A report was published in the United States last week highlighting the source, and cause, of over 900 data breaches over the last six years comprimising 900 million sensitive records (see link below).
The Report findings brought out some telling statistics highlighting that databases themselves, and key users with privileged user access to the databases, were one of the main sources of data breaches taking place within US organisations -
- the majority of data breaches came from servers where the main databases were held (98%)

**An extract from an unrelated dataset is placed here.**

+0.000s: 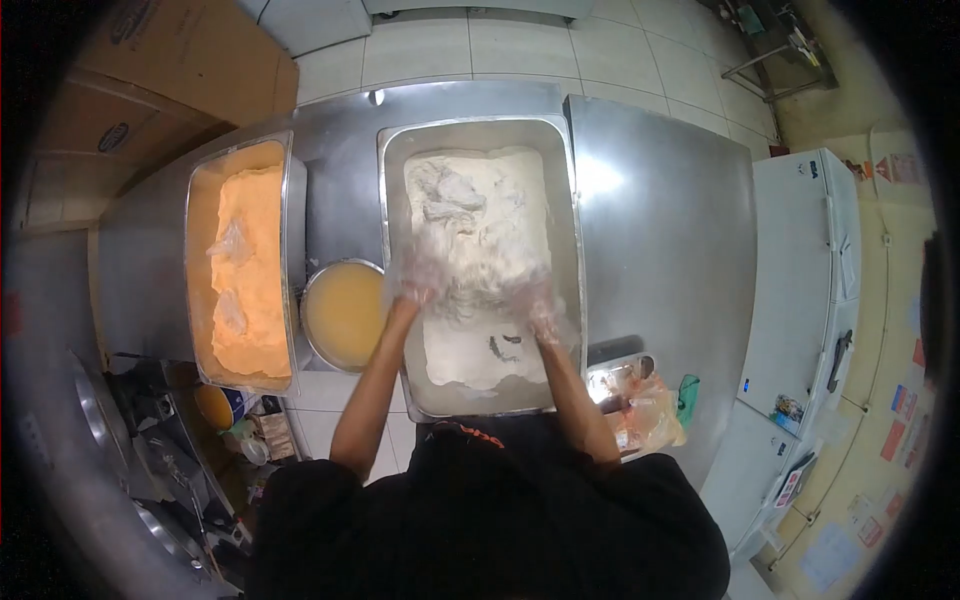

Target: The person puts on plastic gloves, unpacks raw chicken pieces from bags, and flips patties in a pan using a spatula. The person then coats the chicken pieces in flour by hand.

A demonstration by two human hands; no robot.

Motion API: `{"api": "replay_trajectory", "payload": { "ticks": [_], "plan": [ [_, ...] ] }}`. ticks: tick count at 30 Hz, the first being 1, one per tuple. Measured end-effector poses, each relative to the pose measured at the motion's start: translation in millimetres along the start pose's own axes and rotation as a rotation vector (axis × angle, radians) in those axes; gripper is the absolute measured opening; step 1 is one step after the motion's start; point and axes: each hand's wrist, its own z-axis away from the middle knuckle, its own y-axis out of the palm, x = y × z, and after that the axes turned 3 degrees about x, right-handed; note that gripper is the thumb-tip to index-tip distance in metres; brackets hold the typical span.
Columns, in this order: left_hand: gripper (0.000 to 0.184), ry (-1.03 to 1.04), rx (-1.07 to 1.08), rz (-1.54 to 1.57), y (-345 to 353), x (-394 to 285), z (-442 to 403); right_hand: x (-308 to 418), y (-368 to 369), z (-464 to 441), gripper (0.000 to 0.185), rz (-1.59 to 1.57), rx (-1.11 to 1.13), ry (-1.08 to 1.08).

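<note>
A deep metal tray [573, 230] in the middle holds a thick layer of white powder [470, 355]. Over the powder, near the tray's left side, is my left hand [422, 278], in a clear plastic glove and smeared by motion. My right hand [537, 303], also gloved in clear plastic and blurred, is over the powder near the right side. Between the hands the powder looks stirred and streaked. A whitish lump [455, 192] lies in the powder beyond them. The fingers of both hands are too blurred to read, and whether they hold anything cannot be seen.
To the left are a metal tray [290, 250] of orange powder with two crumpled clear plastic pieces and a round bowl [345, 315] of yellow liquid. At the right stands a small tray [605, 380] beside a plastic bag [650, 418]. Cardboard boxes [190, 60] are at the back left.
</note>
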Motion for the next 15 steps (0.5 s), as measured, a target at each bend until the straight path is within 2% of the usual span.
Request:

- 48% of data breaches occurred because of Privileged User misuse on the databases by trusted individuals
- the event logs within servers and databases are not being monitored and mined for sources of information on data breaches. 86% of victims of data breaches had evidence of the breach sitting in the logs files of their databases but no one had taken the time to look for them, and
- user accounts were not being audited, and the activity of Privileged User monitored, to alert and report to management on any potential data breaches being perpetrated within the organisation
The foundation of any organisations data, the database itself, has been long ignored as a source of crucial information on potential data breaches taking place within an organisation. The misconception has been that databases are highly secure, and safe from potentially damaging manipulation or data theft. They are safe in the security policies and processes which are constructed around the database. However, the Report has proved that data breaches are occurring at the database level of an organisation due to lack of monitoring and mining of audit information lying on the database itself.
The technology exists to get this information for you. It’s just knowing how to get what you are looking for, and the Report comes up with the following recommendations specifically around databases which organisations should be addressing to save the ultimate impact of data breaches – Brand, Reputation, Fines, Legal Action, Shareholder Value, Client Confidence -
1) Restrict and monitor Privileged User activity
2) Watch out for minor policy violations
3) Implement measures to thwart stolen credentials
4) Monitor and filter egress network traffic
5) Change your approach to event monitoring and log analysis, and
6) Share incident information
The full Report is contained in the weblink below. Take time to read it and let me know if you are seeing the same thing happening in the UK?
http://www.verizonbusiness.com/resources/reports/rp_2010-data-breach-report_en_xg.pdf
Great post Lindsay, this is a very telling study. My own experience of data security, performing audits and also evidence from other work with clients certainly has similar characteristics. I often see data held outside the database. This is crazy when you (** the royal Oracle software license owning you**) spend a lot of money of database software, licenses and implementation but then leave data outside the database effectively outside the security cordon!
Thanks Lindsay
Thanks for blogging the report. In terms of “Take time to read it and let me know if you are seeing the same thing happening in the UK?” I would offer that we do mention demographic origin of cases on pages 9 & 10 – and half were outside of North America, with a significant representation in Western Europe.
This, of course, is *not* represented in the USSS data set (significantly), so interpret where we break out the statistics and findings appropriately.